* [WHAT YOU SHOULD DO]
Nothing after the line with "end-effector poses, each" belongs in the copy; extract the lines below from the top through that line, pictures left out.

* [DATASET EXTRACT]

****************

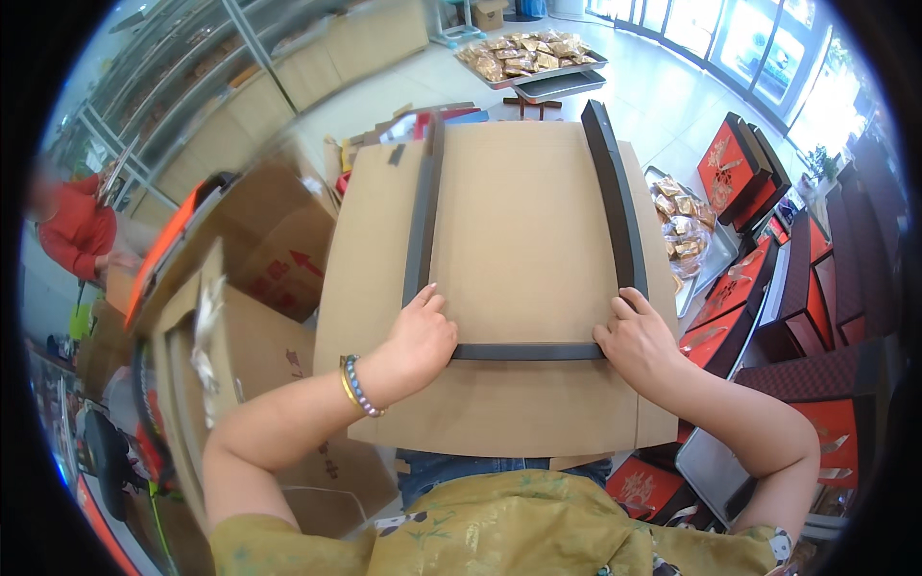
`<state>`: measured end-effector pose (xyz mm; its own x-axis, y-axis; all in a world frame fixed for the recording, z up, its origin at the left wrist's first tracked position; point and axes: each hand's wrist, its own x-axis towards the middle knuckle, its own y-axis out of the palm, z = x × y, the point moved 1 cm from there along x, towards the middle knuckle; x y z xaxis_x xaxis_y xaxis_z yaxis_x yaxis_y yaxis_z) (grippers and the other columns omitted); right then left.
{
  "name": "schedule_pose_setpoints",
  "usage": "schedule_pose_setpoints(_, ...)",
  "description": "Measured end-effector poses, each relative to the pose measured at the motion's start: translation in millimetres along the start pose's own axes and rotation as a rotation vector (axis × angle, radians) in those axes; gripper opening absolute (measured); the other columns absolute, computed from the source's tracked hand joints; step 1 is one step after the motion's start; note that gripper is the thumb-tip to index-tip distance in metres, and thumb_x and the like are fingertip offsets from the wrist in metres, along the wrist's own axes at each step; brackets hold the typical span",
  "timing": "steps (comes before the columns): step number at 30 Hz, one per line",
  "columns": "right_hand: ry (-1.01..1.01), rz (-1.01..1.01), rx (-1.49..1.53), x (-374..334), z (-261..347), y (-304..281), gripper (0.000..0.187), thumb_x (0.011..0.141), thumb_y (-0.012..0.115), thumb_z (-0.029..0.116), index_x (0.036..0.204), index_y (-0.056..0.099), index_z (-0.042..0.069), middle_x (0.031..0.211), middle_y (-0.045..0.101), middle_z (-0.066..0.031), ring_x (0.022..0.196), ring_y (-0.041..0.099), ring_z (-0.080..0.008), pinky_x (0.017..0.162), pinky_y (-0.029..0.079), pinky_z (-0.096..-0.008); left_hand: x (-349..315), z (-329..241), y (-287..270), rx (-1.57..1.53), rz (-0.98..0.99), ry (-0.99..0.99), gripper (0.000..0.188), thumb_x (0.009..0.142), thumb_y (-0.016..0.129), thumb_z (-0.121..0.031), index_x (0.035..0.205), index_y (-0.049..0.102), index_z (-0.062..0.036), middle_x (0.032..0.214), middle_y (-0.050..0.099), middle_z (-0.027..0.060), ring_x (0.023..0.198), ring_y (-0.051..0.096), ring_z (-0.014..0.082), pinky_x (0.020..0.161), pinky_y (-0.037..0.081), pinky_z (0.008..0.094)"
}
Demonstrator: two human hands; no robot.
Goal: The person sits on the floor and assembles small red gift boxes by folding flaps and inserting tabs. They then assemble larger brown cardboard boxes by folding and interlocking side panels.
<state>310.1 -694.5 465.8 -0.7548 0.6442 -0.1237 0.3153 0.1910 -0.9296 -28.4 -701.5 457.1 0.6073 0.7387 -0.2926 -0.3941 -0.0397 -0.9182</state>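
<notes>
A black three-sided frame of narrow strips lies on a sheet of brown cardboard [519, 221] in front of me. Its left strip [423, 211] and right strip [611, 192] run away from me, and its near strip [528, 352] joins them crosswise. No strip shows across the far end. At the near left corner my left hand [421, 331], with bracelets on its wrist, has its fingers closed on the frame. My right hand [639, 331] grips the near right corner the same way. Both palms hide the corners themselves.
Opened cardboard boxes [269, 355] crowd the left side. Red and black gift boxes [730, 288] line the right, beside a tray of wrapped packets [682, 226]. Another heaped tray [533, 58] stands beyond the cardboard. A person in red [77, 230] is at far left.
</notes>
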Motion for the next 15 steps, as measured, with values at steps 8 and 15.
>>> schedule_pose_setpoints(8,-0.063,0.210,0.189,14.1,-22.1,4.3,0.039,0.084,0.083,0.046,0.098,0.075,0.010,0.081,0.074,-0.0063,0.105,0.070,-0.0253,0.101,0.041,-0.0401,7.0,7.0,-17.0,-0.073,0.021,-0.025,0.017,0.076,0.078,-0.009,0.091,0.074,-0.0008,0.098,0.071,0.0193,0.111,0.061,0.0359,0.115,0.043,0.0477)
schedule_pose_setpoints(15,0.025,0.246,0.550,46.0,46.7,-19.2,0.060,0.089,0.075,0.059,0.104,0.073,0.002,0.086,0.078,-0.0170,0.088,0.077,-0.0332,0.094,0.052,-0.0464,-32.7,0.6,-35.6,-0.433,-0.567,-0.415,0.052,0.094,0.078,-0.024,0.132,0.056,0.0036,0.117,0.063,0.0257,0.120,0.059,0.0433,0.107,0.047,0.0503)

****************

* [RESPONSE FOR THIS EXERCISE]
`<state>`: measured end-effector pose (xyz mm; its own x-axis, y-axis; all in a world frame fixed for the recording, z up, its origin at the left wrist's first tracked position; point and axes: each hand's wrist, its own x-axis towards the middle knuckle, its own y-axis out of the palm, z = x × y, the point moved 1 cm from there along x, towards the middle knuckle; x y z xaxis_x xaxis_y xaxis_z yaxis_x yaxis_y yaxis_z) (grippers and the other columns omitted); right then left.
{
  "name": "schedule_pose_setpoints",
  "usage": "schedule_pose_setpoints(_, ...)",
  "description": "Measured end-effector poses, each relative to the pose measured at the motion's start: translation in millimetres along the start pose's own axes and rotation as a rotation vector (axis × angle, radians) in those axes; gripper opening absolute (measured); the other columns absolute, computed from the source's tracked hand joints; step 1 is one step after the motion's start; note that gripper is the thumb-tip to index-tip distance in metres, and thumb_x and the like are fingertip offsets from the wrist in metres, along the wrist's own axes at each step; brackets hold the typical span",

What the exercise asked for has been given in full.